EXERCISE:
Only a number is expected in reply: the number of lines below that include the word "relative".

++++ MATERIAL FOR THIS EXERCISE

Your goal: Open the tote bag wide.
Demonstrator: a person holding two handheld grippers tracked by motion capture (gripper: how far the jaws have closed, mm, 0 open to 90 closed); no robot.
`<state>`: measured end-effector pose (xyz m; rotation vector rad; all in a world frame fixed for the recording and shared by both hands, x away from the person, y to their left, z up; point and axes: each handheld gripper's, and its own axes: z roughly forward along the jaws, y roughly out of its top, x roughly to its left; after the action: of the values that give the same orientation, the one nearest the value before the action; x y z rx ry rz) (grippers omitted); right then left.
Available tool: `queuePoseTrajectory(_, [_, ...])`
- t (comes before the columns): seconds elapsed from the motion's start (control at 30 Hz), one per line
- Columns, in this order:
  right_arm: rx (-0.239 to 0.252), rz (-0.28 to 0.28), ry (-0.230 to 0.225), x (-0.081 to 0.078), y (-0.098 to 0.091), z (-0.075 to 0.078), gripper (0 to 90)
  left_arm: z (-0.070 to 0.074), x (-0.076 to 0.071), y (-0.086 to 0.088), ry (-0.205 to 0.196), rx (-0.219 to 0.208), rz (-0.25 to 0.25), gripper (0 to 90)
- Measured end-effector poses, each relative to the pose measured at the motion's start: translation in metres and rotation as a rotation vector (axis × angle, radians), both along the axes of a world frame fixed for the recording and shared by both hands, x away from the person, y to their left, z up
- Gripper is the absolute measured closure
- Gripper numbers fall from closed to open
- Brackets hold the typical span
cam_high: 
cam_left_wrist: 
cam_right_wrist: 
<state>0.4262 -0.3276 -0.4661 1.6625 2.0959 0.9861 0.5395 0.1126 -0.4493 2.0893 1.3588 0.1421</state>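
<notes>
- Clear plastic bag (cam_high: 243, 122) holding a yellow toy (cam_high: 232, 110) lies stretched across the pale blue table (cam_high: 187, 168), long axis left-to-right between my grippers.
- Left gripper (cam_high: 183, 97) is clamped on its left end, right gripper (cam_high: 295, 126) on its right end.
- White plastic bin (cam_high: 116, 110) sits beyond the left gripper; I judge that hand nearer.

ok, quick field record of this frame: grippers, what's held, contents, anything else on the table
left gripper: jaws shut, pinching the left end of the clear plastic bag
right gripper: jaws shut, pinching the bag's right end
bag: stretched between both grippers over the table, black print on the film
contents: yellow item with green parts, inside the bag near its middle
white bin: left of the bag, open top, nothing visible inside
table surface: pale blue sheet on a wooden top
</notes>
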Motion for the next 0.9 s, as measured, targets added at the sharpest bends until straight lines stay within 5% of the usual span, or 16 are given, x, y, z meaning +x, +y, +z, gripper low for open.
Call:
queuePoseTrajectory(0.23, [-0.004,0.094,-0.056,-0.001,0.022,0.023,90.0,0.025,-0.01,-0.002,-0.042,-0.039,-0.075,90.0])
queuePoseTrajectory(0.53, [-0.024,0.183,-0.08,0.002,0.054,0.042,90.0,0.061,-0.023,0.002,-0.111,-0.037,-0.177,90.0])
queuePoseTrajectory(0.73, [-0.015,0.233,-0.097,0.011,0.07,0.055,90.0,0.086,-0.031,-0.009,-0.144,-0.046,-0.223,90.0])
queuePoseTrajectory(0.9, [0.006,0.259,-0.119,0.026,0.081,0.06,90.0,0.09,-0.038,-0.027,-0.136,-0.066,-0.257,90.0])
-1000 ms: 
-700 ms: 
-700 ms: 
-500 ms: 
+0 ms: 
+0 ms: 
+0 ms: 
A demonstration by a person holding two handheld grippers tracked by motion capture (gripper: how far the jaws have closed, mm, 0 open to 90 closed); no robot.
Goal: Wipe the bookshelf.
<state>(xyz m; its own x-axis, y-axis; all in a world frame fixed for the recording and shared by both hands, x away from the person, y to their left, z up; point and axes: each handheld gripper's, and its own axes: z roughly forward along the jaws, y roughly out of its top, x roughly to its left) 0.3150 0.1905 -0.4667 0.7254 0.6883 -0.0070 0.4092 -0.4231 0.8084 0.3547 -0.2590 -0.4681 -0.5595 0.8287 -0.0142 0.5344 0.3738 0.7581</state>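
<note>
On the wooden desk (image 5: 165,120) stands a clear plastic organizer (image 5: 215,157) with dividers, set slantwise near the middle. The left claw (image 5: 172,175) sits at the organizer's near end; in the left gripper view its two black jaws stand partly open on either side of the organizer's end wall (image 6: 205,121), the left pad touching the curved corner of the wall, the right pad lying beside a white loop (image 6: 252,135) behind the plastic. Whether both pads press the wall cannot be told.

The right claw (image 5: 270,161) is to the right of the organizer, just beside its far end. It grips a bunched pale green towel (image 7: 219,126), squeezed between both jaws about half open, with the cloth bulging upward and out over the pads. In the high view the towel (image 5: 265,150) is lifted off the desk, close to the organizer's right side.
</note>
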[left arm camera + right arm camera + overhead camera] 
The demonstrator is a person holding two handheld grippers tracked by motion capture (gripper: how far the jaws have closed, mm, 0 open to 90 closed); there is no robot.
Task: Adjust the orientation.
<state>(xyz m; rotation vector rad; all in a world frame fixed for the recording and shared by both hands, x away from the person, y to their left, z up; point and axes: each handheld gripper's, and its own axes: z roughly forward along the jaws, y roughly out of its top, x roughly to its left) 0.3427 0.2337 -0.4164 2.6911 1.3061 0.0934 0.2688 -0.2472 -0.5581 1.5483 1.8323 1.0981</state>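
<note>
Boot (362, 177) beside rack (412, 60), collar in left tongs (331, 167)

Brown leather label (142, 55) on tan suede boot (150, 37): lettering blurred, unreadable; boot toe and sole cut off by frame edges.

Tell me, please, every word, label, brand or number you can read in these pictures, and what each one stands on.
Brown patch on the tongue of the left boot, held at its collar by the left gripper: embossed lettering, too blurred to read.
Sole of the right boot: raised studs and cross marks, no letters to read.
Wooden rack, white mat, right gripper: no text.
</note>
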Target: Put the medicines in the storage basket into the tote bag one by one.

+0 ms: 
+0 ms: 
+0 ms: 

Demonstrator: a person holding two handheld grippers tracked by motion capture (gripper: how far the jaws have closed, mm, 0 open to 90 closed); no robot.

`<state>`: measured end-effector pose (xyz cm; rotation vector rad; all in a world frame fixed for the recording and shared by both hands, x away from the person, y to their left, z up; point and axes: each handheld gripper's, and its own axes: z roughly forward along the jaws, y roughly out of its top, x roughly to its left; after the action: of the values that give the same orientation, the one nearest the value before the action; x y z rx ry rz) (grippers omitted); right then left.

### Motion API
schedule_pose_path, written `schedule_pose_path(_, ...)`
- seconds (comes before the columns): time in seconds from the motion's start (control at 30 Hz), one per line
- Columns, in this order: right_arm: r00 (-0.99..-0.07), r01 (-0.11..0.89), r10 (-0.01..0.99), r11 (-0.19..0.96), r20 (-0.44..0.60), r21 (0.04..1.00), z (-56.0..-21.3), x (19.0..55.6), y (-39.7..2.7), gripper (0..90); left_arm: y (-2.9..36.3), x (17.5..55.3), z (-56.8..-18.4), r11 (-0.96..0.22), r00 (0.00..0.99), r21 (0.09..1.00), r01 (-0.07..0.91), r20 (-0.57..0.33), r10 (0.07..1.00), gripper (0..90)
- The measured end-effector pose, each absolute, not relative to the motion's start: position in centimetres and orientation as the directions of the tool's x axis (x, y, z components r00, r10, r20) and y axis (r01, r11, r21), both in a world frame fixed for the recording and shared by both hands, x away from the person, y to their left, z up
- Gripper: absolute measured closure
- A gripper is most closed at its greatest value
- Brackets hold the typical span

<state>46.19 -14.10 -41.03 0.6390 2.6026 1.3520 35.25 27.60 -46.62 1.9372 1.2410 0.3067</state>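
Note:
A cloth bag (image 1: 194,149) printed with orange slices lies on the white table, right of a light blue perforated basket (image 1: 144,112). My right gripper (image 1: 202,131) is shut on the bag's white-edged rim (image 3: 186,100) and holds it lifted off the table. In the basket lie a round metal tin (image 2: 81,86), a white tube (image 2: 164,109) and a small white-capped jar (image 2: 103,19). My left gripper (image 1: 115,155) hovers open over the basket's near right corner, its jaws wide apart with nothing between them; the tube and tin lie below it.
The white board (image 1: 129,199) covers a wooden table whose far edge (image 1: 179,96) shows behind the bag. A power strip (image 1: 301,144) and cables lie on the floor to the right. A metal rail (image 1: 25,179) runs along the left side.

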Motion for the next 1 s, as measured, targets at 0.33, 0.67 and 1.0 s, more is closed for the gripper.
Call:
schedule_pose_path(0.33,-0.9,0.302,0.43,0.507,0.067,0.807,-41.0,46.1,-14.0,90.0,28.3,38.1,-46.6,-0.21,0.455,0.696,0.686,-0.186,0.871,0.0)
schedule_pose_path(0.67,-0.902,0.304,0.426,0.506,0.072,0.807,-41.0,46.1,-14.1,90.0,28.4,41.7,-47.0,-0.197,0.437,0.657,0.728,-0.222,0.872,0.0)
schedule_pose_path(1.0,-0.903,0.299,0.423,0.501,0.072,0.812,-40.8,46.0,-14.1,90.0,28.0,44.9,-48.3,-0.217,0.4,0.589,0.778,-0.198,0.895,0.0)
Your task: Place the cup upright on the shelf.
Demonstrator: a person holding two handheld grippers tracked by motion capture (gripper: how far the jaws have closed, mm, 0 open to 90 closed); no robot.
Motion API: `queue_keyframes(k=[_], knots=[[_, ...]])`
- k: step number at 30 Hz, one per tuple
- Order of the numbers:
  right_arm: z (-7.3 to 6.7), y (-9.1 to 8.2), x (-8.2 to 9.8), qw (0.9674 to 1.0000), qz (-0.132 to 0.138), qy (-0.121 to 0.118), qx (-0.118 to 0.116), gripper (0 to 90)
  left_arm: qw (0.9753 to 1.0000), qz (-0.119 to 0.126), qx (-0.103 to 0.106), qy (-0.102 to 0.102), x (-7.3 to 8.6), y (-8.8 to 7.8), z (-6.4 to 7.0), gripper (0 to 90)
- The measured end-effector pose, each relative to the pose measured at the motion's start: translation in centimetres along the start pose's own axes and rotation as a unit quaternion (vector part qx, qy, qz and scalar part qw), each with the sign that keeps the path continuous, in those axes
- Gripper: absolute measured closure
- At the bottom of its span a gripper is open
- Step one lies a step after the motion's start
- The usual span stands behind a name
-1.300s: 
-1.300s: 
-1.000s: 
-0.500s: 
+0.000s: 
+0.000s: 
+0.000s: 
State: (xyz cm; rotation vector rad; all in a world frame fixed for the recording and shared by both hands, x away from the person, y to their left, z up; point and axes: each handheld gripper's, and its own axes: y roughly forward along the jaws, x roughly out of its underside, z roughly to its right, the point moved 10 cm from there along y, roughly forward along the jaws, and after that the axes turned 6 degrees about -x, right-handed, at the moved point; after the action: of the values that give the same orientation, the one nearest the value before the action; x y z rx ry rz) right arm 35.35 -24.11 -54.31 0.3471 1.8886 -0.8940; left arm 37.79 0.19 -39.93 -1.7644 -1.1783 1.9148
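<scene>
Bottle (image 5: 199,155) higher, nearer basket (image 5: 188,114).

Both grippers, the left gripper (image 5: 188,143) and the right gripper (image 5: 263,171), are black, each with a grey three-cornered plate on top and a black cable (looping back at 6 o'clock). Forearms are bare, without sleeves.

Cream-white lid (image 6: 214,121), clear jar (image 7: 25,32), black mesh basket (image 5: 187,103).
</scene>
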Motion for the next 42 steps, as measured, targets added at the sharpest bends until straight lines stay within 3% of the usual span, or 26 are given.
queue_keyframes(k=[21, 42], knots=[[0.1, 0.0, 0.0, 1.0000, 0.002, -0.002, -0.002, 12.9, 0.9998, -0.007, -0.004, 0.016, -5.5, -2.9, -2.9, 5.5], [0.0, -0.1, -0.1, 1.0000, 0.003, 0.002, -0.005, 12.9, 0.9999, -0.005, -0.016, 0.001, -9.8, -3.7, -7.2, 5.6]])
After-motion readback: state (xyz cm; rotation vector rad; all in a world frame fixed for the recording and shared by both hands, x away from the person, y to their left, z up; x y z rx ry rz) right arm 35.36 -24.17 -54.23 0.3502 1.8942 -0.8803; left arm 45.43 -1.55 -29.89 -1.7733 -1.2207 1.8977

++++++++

OUTPUT OF THE TASK:
3